Task to carry out>
Whenever the word "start" appears in a line of the listing, copy that line.

Provided data>
- - -
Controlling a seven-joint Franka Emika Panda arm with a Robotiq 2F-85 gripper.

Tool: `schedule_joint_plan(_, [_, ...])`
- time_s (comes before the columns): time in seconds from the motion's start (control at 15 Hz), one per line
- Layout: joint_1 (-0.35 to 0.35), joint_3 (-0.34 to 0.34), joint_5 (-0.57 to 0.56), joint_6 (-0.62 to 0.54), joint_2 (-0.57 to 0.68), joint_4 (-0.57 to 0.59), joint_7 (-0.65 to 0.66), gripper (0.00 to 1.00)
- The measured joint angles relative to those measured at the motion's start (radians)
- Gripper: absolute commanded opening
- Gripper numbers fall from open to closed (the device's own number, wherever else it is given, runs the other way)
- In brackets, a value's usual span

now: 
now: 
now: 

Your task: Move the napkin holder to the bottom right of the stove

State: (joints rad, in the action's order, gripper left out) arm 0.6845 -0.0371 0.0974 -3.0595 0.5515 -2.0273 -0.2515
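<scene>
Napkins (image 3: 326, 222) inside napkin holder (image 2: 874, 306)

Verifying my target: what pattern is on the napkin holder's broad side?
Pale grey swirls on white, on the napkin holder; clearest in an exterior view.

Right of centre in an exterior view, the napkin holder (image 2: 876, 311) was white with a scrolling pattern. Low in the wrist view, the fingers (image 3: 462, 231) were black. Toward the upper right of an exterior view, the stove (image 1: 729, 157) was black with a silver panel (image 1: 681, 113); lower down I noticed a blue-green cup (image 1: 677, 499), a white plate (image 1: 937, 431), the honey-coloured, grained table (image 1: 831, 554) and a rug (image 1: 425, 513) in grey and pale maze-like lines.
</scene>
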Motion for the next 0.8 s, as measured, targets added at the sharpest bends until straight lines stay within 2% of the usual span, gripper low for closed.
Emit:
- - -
Final answer>
- time_s (comes before the columns): time in seconds from the motion's start (control at 15 Hz), one per line
- The measured joint angles relative to those measured at the motion's start (radians)

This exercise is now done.